+ mmoom-speed-up-select_bad_process-loop.patch added to -mm tree

akpm@xxxxxxxxxxxxxxxxxxxx · Wed, 18 May 2016 14:09:58 -0700

The patch titled
     Subject: mm,oom: speed up select_bad_process() loop
has been added to the -mm tree.  Its filename is
     mmoom-speed-up-select_bad_process-loop.patch

This patch should soon appear at
    http://ozlabs.org/~akpm/mmots/broken-out/mmoom-speed-up-select_bad_process-loop.patch
and later at
    http://ozlabs.org/~akpm/mmotm/broken-out/mmoom-speed-up-select_bad_process-loop.patch

Before you just go and hit "reply", please:
   a) Consider who else should be cc'ed
   b) Prefer to cc a suitable mailing list as well
   c) Ideally: find the original patch on the mailing list and do a
      reply-to-all to that, adding suitable additional cc's

*** Remember to use Documentation/SubmitChecklist when testing your code ***

The -mm tree is included into linux-next and is updated
there every 3-4 working days

------------------------------------------------------
From: Tetsuo Handa <penguin-kernel@xxxxxxxxxxxxxxxxxxx>
Subject: mm,oom: speed up select_bad_process() loop

Since commit 3a5dda7a17cf3706 ("oom: prevent unnecessary oom kills or
kernel panics"), select_bad_process() is using for_each_process_thread().

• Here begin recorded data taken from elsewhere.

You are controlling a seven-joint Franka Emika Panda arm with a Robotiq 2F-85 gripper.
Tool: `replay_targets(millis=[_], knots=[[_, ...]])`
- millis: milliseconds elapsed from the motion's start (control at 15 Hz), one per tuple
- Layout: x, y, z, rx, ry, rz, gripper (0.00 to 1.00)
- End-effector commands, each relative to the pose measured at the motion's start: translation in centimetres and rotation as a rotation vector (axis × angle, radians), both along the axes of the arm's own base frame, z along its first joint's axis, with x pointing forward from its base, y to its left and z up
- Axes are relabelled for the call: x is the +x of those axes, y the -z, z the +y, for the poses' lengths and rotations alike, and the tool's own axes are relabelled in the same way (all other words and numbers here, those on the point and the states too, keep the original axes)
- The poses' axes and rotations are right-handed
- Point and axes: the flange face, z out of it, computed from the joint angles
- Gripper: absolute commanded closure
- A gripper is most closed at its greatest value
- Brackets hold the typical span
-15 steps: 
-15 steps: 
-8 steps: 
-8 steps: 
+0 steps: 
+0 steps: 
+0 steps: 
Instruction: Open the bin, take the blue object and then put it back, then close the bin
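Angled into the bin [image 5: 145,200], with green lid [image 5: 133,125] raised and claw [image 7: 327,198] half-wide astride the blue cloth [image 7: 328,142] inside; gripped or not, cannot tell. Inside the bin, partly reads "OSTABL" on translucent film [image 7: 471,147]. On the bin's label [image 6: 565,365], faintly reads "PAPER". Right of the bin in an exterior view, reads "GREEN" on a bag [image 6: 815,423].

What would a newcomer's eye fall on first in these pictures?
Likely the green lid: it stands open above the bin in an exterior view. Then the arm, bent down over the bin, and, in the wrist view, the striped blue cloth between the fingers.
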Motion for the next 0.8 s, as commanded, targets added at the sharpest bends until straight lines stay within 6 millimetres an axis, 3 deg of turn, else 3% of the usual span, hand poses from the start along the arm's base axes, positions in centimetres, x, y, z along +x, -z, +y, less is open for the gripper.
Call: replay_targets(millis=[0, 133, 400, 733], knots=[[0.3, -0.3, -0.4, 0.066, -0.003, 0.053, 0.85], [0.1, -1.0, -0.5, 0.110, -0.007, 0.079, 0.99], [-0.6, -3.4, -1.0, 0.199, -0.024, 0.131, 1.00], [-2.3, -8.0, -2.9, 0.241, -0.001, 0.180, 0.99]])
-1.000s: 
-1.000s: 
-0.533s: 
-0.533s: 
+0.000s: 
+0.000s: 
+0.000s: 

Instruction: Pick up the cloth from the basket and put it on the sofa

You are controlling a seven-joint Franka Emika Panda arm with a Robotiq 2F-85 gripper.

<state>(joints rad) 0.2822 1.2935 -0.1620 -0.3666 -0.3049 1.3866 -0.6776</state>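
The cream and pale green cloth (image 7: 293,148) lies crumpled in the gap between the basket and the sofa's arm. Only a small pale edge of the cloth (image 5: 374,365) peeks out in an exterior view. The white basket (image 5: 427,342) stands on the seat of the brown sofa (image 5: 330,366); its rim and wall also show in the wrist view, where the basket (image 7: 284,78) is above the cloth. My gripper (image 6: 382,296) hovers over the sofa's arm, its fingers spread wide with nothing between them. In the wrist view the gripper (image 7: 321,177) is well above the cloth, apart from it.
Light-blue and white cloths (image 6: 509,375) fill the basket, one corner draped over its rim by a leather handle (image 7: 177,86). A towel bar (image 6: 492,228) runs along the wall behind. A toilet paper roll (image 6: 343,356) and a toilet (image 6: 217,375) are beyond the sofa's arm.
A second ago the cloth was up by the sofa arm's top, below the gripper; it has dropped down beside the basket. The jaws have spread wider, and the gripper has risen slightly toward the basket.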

Since oom_unkillable_task() scans all threads in the caller's thread group
and oom_task_origin() scans signal_struct of the caller's thread group, we
don't need to call oom_unkillable_task() and oom_task_origin() on each
thread.  Also, since !mm test will be done later at oom_badness(), we
don't need to do !mm test on each thread.  Therefore, we only need to do
TIF_MEMDIE test on each thread.

Although the original code was correct it was quite inefficient because
each thread group was scanned num_threads times which can be a lot
especially with processes with many threads.  Even though the OOM is
extremely cold path it is always good to be as effective as possible when
we are inside rcu_read_lock() - aka unpreemptible context.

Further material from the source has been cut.